Aritzia Inc. says its “operational pivot” to shift all fulfillment of American orders to its expanded distribution centre in Ohio sets it up to handle the United States removing its de minimis rule, which happened just two days before the end of the Canadian retailer’s second quarter.

The loophole, which ended on Aug. 29, was advantageous for international

e-commerce businesses because it allowed for duty-free shipments to the U.S. for packages valued at less than US$800.

“Despite headwinds from the elimination of the de minimis and higher reciprocal tariff rates on Vietnam and Cambodia, our proactive mitigation strategies and strong revenue growth have positioned us very well,” Aritzia chief executive Jennifer Wong said on an earnings call with analysts.

“Previously, under the de minimis exemption, we utilized our existing

supply chain network in Canada to fulfil a portion of U.S. e-commerce orders.”

The Vancouver-based retailer had already expanded its Ohio distribution centre to 560,000 square feet, more than double its previous size, before the trade war started, which it said will allow it to handle U.S. order volumes for the next two years.

Chief financial officer Todd Ingledew said the headwinds related to de minimis and tariffs led Aritzia to forecast 280 basis points of gross margin decline for the full fiscal year, though its forecast for adjusted earnings before interest, taxes, depreciation and amortization (EBITDA) for the fiscal year remains unchanged at 15.5 per cent to 16.5 per cent.

He said the company expects to “fully offset” the tariff and de minimis pressures based on the strength of its business and actions such as cost sharing with suppliers, lowering the percentage of products sourced from China to the mid-single digits, and its ongoing “smart spending” cost-saving initiative and multi-year initial markup (IMU) improvement.

For the quarter ending Aug. 31, Aritzia said year-over-year net revenue grew 32 per cent to $812 million due to broad-based growth across its retail and e-commerce operations and all geographies.

Aritzia said its business in the U.S. continues to drive results, with net revenue there growing 40 per cent year over year to $486 million, a bit less than 60 per cent of its overall net revenue.
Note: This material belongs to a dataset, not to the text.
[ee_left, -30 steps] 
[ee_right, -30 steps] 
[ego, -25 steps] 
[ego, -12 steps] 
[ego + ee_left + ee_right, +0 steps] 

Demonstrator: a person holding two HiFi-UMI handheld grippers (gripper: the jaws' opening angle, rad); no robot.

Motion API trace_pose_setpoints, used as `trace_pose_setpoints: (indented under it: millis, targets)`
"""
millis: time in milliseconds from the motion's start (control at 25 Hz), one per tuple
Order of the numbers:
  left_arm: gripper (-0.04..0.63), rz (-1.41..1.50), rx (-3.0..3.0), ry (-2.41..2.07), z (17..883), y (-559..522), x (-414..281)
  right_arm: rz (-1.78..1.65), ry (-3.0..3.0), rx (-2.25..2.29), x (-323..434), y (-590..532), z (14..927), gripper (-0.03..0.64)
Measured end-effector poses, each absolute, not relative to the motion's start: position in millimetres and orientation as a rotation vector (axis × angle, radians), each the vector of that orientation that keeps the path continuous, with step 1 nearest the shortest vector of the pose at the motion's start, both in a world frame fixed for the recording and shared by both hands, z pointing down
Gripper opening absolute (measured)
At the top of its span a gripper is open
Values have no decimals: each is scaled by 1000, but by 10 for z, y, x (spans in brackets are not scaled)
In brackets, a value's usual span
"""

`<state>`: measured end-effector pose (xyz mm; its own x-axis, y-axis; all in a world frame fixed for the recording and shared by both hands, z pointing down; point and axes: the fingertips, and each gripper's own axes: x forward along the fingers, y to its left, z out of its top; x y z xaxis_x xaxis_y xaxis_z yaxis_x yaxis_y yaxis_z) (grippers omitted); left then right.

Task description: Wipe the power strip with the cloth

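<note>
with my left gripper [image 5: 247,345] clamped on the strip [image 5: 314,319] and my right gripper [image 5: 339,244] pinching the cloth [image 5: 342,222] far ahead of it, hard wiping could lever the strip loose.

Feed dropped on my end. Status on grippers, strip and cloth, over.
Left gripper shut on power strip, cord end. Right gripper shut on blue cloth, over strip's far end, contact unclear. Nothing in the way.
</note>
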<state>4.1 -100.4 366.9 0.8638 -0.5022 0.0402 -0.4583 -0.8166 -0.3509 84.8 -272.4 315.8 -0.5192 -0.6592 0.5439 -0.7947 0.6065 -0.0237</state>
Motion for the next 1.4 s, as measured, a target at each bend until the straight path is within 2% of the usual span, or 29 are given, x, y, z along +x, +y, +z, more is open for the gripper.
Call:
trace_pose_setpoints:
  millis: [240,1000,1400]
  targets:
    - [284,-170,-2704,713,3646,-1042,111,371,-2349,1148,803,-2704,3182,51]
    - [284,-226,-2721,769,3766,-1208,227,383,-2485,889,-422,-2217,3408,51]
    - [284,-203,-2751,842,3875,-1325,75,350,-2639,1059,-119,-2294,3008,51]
Half of Aritzia’s retail footprint is now located south of the border, as well as 68 of its 134 stores.

The company previously identified the potential to have up to 150 U.S. stores, but Wong said that might be closer to 180 to 200 over the long term.

“We still see that there’s a lot of runway there, a lot of white space, and our strategy is clearly proven and strong,” she said. “The great news is that we have a pipeline of stores that are identified and we see that this is something that we can really capitalize on over the next few years.”
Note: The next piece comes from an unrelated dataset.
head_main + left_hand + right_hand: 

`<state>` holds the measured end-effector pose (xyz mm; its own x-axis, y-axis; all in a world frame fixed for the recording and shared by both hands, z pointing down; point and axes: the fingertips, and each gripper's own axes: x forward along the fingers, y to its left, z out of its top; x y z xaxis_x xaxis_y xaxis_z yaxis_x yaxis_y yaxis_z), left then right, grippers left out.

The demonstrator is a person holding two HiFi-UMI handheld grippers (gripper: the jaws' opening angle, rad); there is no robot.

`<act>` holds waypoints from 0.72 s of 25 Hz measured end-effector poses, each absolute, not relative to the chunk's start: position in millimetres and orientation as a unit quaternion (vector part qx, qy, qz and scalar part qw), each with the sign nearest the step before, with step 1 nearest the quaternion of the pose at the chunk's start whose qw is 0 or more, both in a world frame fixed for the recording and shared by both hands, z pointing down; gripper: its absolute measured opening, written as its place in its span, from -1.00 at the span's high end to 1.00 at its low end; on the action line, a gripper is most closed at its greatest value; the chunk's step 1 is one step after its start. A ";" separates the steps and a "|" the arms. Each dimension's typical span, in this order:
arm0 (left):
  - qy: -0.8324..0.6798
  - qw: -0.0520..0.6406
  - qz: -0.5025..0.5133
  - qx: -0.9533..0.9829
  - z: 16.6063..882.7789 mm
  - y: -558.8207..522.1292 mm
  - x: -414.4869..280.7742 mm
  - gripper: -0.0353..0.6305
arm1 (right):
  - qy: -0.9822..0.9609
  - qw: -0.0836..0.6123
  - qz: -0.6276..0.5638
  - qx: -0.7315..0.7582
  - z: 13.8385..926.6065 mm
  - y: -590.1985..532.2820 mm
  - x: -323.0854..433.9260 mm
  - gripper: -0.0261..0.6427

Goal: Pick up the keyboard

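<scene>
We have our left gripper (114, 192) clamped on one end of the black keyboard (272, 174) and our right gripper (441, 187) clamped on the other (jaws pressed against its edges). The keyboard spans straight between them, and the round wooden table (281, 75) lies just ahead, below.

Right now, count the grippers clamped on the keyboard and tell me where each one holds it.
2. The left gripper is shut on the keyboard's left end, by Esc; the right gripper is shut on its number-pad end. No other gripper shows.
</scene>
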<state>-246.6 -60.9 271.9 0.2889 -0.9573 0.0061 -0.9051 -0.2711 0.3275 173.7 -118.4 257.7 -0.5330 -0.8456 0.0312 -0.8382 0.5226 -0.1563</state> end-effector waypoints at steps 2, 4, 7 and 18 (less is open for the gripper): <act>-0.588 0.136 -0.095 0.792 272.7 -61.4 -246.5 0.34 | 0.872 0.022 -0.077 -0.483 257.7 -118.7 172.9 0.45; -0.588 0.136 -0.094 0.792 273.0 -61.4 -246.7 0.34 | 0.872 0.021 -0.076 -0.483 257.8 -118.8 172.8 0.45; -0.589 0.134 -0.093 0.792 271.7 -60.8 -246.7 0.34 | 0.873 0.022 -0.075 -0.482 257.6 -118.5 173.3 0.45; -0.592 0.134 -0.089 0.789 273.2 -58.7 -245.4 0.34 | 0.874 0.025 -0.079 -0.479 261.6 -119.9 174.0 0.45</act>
Net revenue in Canada increased 20 per cent to $326 million, an “impressive performance in a mature market,” Martin Landry, an analyst at Stifel Nicolaus Canada Inc., said in a note.

Ingledew said investments in digital marketing, strong traffic growth and the “halo effect” from new store openings helped e-commerce net revenue increase 26 per cent to $240 million.

The Aritzia mobile app will become the retailer’s “digital flagship” when it launches at month’s end, Wong said. The company also debuted an international e-commerce website in August that “meaningfully exceeded” expectations in the first six weeks after launching.

“We’re confident we’ll hit our target of triple sales within two years or less,” Wong said.

Aritzia’s real estate expansion strategy and new stores “are the most predictable driver of top-line growth,” she said, as retail net revenue increased 34 per cent to $571 million. Comparable sales, a metric that measures performance in existing stores, grew 22 per cent.

“Accelerating contribution from the international website, the launch of the digital app by the end of October and the opening of several new stores — including the Flatiron NYC flagship before Black Friday — should support sales growth momentum,” CIBC Capital Markets analyst Mark Petrie said in a note.

Aritzia said it had strong liquidity at the end of the second quarter, with $352 million in cash, no debt and no money drawn from its $300-million revolving credit facility.

Based on continued outperformance in the U.S. and the strength of its business in Canada, Aritzia updated its net revenue guidance to between $3.3 billion and $3.5 billion for the full fiscal year, up from the $3.1 billion to $3.25 billion it forecasted during its first-quarter earnings report in July.

“We continue to navigate macro developments from a position of strength,” Wong said. “The fact that we’re still growing our margins this year in spite of these developments speaks to our ability and ability to execute with excellence.”